I have many models which can be authorable (have an author field) and/or tenancyable (have a tenant field). So, I wrote concerns for both of them.
The problem is in tests. I had used the shared_examples_for
block to write tests for the concerns and include them into my model tests. Anyway, to do this, I have several traits and after blocks, for example:
after(:build) do |authorable|
authorable.author = build(:user, tenant: authorable.tenant)
end
trait :no_author do
after(:build) do |authorable|
authorable.author = nil
end
end
trait :no_tenant do
tenant nil
end
This piece of code should be equal in the factories of all the models that are tenancyable and authorable.
I didn't found any way to do this. Is it possible?
FactoryBot's traits are an outstanding way to DRY up your tests and factories by naming groups of attributes, callbacks, and associations in one concise area. Imagine defining factories but without the attributes backed by a specific object.
Rspec has great feature and that is trait. In rspec we create factory for each class which provides the simplest set of attributes necessary to create an instance of that class. Many times we need some attributes which we do not want to add in original factory and at the same time we do not want to repeat it.

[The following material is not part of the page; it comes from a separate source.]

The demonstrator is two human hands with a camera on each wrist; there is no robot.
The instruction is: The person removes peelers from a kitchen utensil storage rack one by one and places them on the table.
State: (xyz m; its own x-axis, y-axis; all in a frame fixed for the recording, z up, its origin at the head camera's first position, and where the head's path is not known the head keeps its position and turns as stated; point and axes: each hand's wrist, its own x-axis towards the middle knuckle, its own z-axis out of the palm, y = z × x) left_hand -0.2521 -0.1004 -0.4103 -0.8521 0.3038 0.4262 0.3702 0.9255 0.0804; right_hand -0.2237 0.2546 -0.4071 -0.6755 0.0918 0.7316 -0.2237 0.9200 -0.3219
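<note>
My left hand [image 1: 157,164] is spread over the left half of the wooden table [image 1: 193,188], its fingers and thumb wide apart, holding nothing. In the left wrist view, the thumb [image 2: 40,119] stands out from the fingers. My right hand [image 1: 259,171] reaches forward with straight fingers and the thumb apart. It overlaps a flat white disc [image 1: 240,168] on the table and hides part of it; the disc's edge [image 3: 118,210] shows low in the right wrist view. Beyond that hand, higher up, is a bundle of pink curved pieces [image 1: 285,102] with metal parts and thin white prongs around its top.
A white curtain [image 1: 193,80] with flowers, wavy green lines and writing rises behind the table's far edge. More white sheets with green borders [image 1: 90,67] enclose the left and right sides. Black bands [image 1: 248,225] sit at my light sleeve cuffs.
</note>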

Traits can be registered globally, so that they can be used in any other factory without using FactoryGirl's inheritance:
FactoryGirl.define do
trait :no_author do
after(:build) { |authorable| authorable.author = nil }
end
trait :no_tenant do
tenant nil
end
factory :model do
tenant { build(:tenant) }
end
end
You can then simply build your objects like this:
FactoryGirl.build(:model, :no_tenant)
FactoryGirl.build(:model, :no_author)
after
callbacks can also be registered globally, but that would mean they are triggered for any object FactoryGirl creates, which may cause undesired side effects:
FactoryGirl.define do
after(:build) do |authorable|
authorable.author = build(:user, tenant: authorable.tenant)
end
factory :model do
tenant { build(:tenant) }
end
factory :other_model
end
FactoryGirl.build(:model) # Happiness!
FactoryGirl.build(:other_model) # undefined method `tenant'
To avoid this, you can either wrap the callback in a trait, like you did in the :no_author
trait, or you can use factory inheritance:
FactoryGirl.define do
factory :tenancyable do
trait :no_tenant do
tenant nil
end
factory :authorable do
after(:build) do |authorable|
authorable.author = build(:user, tenant: authorable.tenant)
end
trait :no_author do
after(:build) do |authorable|
authorable.author = nil
end
end
end
end
factory :model, parent: :authorable, class: 'Model' do
tenant { build(:tenant) }
end
factory :other_model
end
Note how the class for the model
factory needs to be explicitly specified here to make this work. You can now build objects:
FactoryGirl.build(:model, :no_author) # Happiness!
FactoryGirl.build(:other_model) # More Happiness!
With the second approach, the traits and callbacks are more contained. This may actually cause less unwanted surprises when you have a large codebase with many factories.